--- ABOUT THIS TASK ---
Since the records include pictures, leave those out while you reproduce exactly and only the lines from the one containing "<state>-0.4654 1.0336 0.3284" through the one containing "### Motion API", inclusive.

Excerpts from a dataset
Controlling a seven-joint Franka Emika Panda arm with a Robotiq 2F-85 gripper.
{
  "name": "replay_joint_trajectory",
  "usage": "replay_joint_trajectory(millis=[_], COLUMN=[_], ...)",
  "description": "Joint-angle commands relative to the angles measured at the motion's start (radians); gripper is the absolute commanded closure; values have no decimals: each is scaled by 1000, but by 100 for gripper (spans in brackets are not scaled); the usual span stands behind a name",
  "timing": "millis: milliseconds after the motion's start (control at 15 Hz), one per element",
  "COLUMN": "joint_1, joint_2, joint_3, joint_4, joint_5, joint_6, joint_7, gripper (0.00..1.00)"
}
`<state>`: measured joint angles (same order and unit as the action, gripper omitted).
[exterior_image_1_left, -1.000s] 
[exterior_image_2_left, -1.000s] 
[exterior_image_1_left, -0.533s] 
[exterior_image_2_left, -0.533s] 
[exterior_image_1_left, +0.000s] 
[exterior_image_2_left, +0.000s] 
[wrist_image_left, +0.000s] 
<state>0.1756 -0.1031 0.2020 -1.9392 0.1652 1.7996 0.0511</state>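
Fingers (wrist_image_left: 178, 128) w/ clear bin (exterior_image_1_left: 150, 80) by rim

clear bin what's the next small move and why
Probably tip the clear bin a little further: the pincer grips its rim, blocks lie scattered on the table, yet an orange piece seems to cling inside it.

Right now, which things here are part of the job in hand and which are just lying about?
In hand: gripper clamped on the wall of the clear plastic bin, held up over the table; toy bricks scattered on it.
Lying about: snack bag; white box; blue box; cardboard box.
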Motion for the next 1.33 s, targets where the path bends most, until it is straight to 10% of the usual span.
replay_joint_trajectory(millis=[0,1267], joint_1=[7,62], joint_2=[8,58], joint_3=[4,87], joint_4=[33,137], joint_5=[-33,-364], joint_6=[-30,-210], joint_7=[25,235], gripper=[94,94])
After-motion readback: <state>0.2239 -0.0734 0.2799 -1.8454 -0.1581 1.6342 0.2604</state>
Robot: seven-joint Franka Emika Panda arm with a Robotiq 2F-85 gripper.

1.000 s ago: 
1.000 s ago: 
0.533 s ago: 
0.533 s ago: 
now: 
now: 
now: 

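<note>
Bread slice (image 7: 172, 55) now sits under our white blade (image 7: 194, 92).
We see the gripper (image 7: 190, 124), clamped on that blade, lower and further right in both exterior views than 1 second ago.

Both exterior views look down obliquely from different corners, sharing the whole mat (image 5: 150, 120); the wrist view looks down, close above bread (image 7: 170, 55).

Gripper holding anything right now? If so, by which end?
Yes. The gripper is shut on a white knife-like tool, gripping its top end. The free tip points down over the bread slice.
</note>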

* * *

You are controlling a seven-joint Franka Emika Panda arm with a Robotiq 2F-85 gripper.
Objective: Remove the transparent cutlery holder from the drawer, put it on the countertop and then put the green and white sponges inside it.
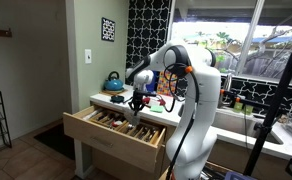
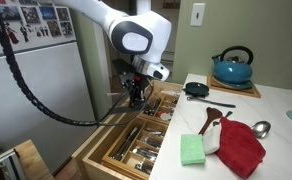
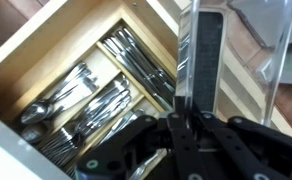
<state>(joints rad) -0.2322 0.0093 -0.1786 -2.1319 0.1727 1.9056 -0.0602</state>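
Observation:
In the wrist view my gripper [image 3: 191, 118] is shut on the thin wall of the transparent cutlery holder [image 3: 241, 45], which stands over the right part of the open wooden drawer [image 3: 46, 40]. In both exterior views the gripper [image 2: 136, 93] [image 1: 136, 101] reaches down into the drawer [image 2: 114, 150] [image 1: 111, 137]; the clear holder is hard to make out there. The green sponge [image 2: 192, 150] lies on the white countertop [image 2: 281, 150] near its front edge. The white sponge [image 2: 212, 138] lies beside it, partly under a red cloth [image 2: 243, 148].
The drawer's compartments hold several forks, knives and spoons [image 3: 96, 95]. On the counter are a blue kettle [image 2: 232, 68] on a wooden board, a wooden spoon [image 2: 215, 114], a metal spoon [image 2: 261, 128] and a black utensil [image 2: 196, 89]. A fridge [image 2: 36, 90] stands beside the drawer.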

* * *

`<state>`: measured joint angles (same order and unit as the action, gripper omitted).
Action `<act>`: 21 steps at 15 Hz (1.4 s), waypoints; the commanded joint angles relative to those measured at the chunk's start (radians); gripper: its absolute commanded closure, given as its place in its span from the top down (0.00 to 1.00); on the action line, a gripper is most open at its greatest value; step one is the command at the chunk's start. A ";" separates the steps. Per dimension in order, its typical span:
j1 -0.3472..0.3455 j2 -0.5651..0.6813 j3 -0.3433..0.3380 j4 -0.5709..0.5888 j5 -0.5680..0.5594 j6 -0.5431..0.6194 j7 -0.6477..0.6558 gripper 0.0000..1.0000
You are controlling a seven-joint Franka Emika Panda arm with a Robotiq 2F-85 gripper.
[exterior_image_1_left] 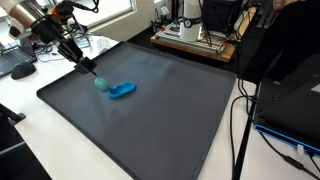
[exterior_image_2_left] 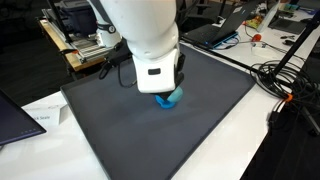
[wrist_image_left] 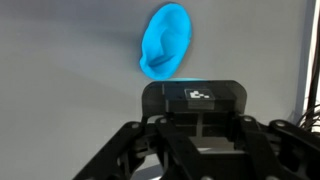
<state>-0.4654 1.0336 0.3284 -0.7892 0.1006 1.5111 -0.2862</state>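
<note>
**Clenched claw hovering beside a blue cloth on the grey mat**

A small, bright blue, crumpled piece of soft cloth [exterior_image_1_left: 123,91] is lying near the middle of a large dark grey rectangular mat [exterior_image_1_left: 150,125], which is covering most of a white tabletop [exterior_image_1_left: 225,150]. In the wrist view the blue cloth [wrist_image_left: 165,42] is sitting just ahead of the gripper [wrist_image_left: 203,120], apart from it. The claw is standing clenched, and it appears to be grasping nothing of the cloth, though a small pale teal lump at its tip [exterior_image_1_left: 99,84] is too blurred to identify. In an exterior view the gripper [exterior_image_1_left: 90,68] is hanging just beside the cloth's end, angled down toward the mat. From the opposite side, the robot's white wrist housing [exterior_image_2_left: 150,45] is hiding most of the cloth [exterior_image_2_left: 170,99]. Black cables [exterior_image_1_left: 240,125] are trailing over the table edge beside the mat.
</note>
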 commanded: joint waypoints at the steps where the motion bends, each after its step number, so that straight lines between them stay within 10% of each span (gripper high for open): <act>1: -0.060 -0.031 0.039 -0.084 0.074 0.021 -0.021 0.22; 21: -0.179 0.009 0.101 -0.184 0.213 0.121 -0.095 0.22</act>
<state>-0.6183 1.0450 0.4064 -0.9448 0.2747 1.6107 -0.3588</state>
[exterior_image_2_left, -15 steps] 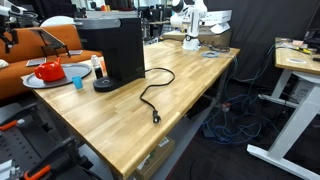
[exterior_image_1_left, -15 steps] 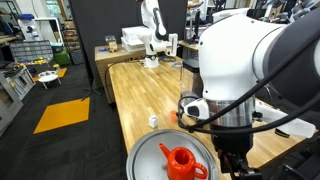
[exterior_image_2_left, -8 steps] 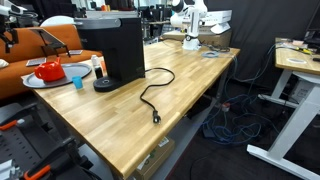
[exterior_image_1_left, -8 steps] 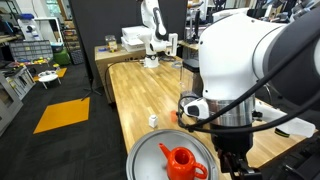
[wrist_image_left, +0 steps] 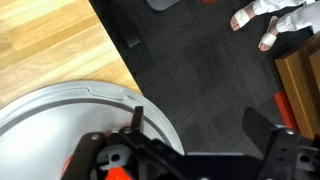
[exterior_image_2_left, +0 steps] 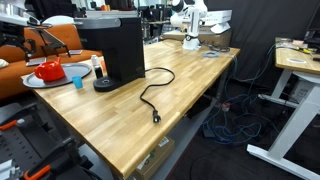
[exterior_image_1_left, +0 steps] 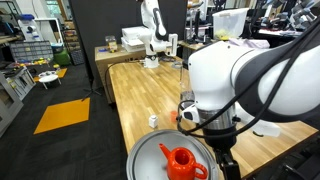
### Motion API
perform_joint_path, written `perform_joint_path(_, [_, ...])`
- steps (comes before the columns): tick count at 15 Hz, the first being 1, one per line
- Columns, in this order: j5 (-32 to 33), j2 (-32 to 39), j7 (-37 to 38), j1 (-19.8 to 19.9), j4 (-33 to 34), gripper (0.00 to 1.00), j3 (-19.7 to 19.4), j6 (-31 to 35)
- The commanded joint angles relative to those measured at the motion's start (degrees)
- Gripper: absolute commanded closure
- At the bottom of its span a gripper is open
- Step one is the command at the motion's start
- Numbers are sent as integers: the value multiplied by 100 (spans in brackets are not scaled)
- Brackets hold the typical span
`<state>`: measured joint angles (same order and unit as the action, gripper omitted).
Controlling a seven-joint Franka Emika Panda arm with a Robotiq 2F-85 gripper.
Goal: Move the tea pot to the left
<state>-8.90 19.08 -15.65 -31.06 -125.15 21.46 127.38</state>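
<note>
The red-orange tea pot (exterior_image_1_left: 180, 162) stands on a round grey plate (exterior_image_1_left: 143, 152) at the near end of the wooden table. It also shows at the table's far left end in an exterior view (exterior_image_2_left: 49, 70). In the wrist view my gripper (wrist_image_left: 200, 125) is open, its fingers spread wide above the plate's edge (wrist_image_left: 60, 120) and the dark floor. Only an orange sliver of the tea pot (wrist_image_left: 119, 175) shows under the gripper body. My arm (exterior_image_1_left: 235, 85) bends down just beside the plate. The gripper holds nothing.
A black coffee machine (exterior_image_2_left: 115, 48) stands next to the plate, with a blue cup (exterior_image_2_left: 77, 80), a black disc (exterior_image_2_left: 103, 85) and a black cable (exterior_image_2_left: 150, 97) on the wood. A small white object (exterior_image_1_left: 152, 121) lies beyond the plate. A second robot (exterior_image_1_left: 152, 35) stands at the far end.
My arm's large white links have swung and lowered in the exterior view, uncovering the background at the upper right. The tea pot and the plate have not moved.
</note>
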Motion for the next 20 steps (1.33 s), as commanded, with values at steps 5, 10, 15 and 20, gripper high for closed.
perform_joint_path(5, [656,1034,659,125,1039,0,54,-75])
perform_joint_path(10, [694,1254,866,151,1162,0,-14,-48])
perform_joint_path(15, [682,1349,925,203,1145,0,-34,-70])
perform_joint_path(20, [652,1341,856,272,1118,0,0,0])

--- EXERCISE ANSWER ---
<state>-0.4654 1.0336 0.3284 -0.7892 0.1006 1.5111 -0.2862</state>
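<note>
**Clenched claw hovering beside a blue cloth on the grey mat**

A small, bright blue, crumpled piece of soft cloth [exterior_image_1_left: 123,91] is lying near the middle of a large dark grey rectangular mat [exterior_image_1_left: 150,125], which is covering most of a white tabletop [exterior_image_1_left: 225,150]. In the wrist view the blue cloth [wrist_image_left: 165,42] is sitting just ahead of the gripper [wrist_image_left: 203,120], apart from it. The claw is standing clenched, and it appears to be grasping nothing of the cloth, though a small pale teal lump at its tip [exterior_image_1_left: 99,84] is too blurred to identify. In an exterior view the gripper [exterior_image_1_left: 90,68] is hanging just beside the cloth's end, angled down toward the mat. From the opposite side, the robot's white wrist housing [exterior_image_2_left: 150,45] is hiding most of the cloth [exterior_image_2_left: 170,99]. Black cables [exterior_image_1_left: 240,125] are trailing over the table edge beside the mat.
</note>
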 commanded: joint waypoints at the steps where the motion bends, each after its step number, so that straight lines between them stay within 10% of each span (gripper high for open): <act>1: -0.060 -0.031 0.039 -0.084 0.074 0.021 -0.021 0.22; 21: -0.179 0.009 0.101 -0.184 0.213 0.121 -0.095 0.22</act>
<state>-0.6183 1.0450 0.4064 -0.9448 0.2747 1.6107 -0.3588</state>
[exterior_image_2_left, -15 steps] 
[exterior_image_1_left, -15 steps] 
[exterior_image_2_left, -8 steps] 
[exterior_image_1_left, -8 steps] 
[wrist_image_left, +0 steps] 
[exterior_image_2_left, +0 steps] 
[exterior_image_1_left, +0 steps] 
### Motion API

No further output is needed for the exercise.